Different cultures worship in different ways, but the gospel translates into every dialect and style. Christians do not have to read the Bible in one official language, we can hear the good news in our own tongue.

That is part of the message of Pentecost. The diverse crowd in Jerusalem that day did not have to learn Aramaic before they could respond to the message. Instead the apostles, inspired by the Holy Spirit, addressed the crowd in their own native languages. Ever since, missionaries have laboured to understand local cultures and Bible translators have dedicated their lives to producing versions which people can read in their mother tongue, making the good news of Jesus intelligible to all. It is a momentum we must continue today, as we explain Christ to an ever changing culture. We in the church need to make the effort to ensure the message can be heard and understood.

For God cherishes human diversity. It is often said that Pentecost reverses the curse of Babel, that the many languages and mutual incomprehension, which were a judgement on human pride, are now undone. This is not quite correct. Pentecost is not a reversal of Babel, but a transformation and healing.

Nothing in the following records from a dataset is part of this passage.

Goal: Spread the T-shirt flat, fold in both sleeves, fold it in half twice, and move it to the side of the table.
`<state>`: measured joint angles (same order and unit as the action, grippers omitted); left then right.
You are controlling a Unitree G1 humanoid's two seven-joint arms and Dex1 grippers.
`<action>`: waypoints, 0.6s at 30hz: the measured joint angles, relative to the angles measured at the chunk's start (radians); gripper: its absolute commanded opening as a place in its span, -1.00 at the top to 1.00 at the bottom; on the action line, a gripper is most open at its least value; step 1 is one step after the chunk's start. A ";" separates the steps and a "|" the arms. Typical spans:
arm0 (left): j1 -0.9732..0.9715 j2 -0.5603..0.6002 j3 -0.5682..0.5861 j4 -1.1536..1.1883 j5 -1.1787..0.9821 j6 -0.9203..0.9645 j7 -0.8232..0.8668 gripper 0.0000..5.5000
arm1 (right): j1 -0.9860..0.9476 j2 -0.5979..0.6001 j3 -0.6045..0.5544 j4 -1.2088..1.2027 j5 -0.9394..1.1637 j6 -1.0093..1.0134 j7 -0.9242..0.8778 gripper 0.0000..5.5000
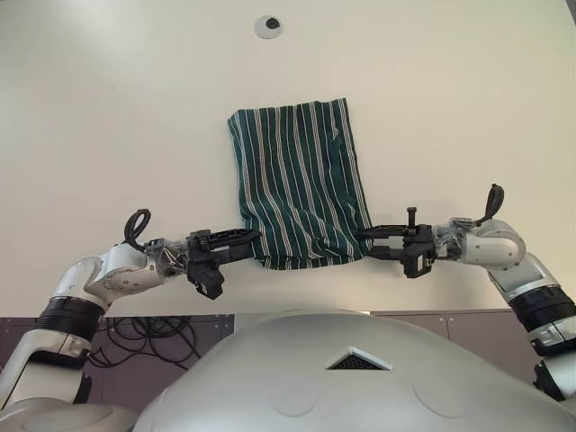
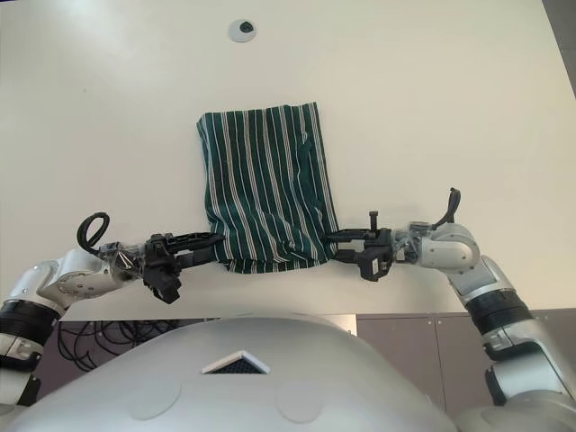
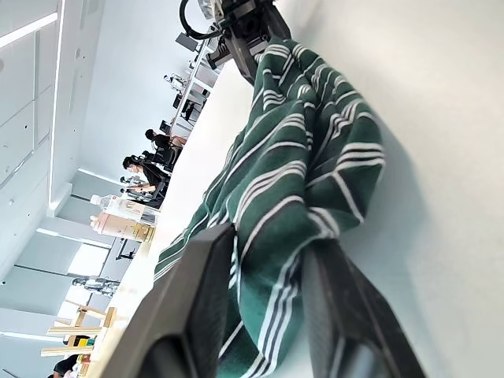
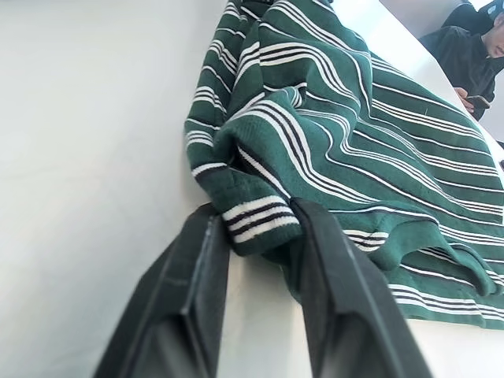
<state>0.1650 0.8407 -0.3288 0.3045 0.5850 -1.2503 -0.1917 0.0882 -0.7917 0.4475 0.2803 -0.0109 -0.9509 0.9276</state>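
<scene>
Pale cream tabletop (image 1: 108, 108) runs across your whole working area, with a small round grey disc (image 1: 267, 26) set into it near the far edge, well apart from the cloth. On your left, the left gripper (image 1: 252, 238) lies low over the surface with its two black fingers (image 3: 206, 291) closed down on the near-left corner of the dark green T-shirt with white stripes (image 1: 301, 180); the wrist view shows a thick bunch of fabric pinched between them. The T-shirt lies in the middle of the tabletop as a narrow upright rectangle, stripes running away from you, its sleeves apparently already tucked in and its near hem a little rumpled. On your right, the right gripper (image 1: 367, 241) mirrors the other one, narrowed onto the near-right corner, with the ribbed striped edge caught between its fingers (image 4: 197, 283). You look set for the first fold in half. Raise both corners together and at the same height, so the hem stays level and lightly taut between your hands. Carry it in an arc toward the far edge rather than dragging it, or the lower layers may slide. Lay hem on far edge, corner over corner, before you let go, and watch that the bunched left corner does not pull a tucked sleeve out.
</scene>
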 measured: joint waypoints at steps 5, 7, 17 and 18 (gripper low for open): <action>-0.014 0.012 -0.021 0.003 -0.024 0.000 0.001 0.74 | -0.036 0.042 0.041 0.037 -0.029 -0.020 -0.026 1.00; -0.021 0.016 -0.031 0.010 -0.037 0.000 0.001 0.77 | -0.040 0.042 0.047 0.041 -0.029 -0.022 -0.028 1.00; 0.101 0.190 -0.309 -0.191 -0.804 0.389 -0.534 1.00 | 0.099 -0.087 0.094 -0.197 0.388 0.373 0.234 1.00; 0.138 0.250 -0.336 -0.272 -0.939 0.493 -0.646 1.00 | 0.127 -0.130 0.080 -0.269 0.485 0.466 0.287 1.00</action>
<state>0.3029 1.0912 -0.6646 0.0324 -0.3536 -0.7570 -0.8380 0.2149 -0.9221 0.5280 0.0118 0.4744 -0.4852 1.2143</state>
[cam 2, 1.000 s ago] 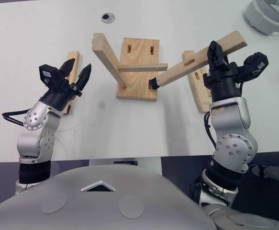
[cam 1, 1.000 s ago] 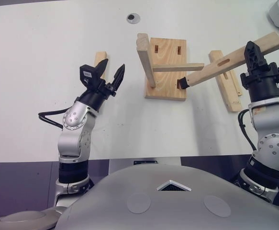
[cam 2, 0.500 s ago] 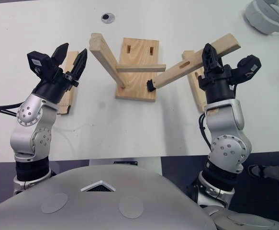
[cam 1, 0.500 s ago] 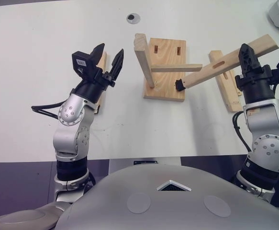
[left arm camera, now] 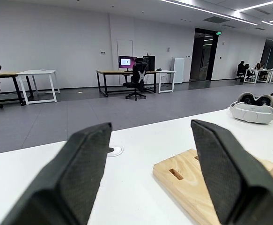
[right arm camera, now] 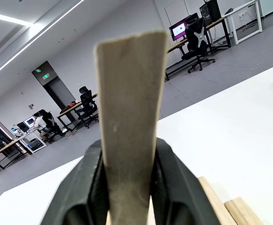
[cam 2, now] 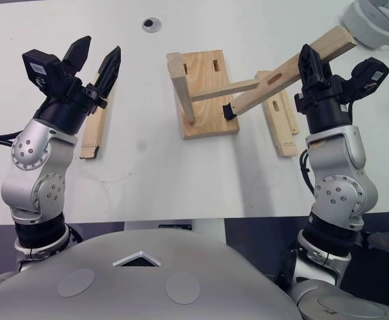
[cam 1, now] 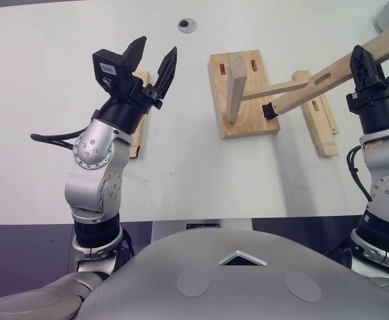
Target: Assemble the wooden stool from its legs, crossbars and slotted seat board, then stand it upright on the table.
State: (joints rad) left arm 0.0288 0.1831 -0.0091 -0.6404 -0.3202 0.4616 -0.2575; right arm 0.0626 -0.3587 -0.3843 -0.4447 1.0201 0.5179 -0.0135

Pentecost does not set things back to how they were before the Babel story, to an original single language. Rather, using the different languages, the Holy Spirit expresses the one message in ways which all can understand. The story of Babel is taken up, healed and made whole, not simply reversed.

We see this in the Book of Revelation, which ends, not with a return to the Garden of Eden, but with a vision of new Jerusalem. We see that the Risen Christ bears the scars of the cross. In other words the story of human history with all its brokenness is not simply wiped away, but it is instead made whole, transfigured, so that through it can shine the glory of God.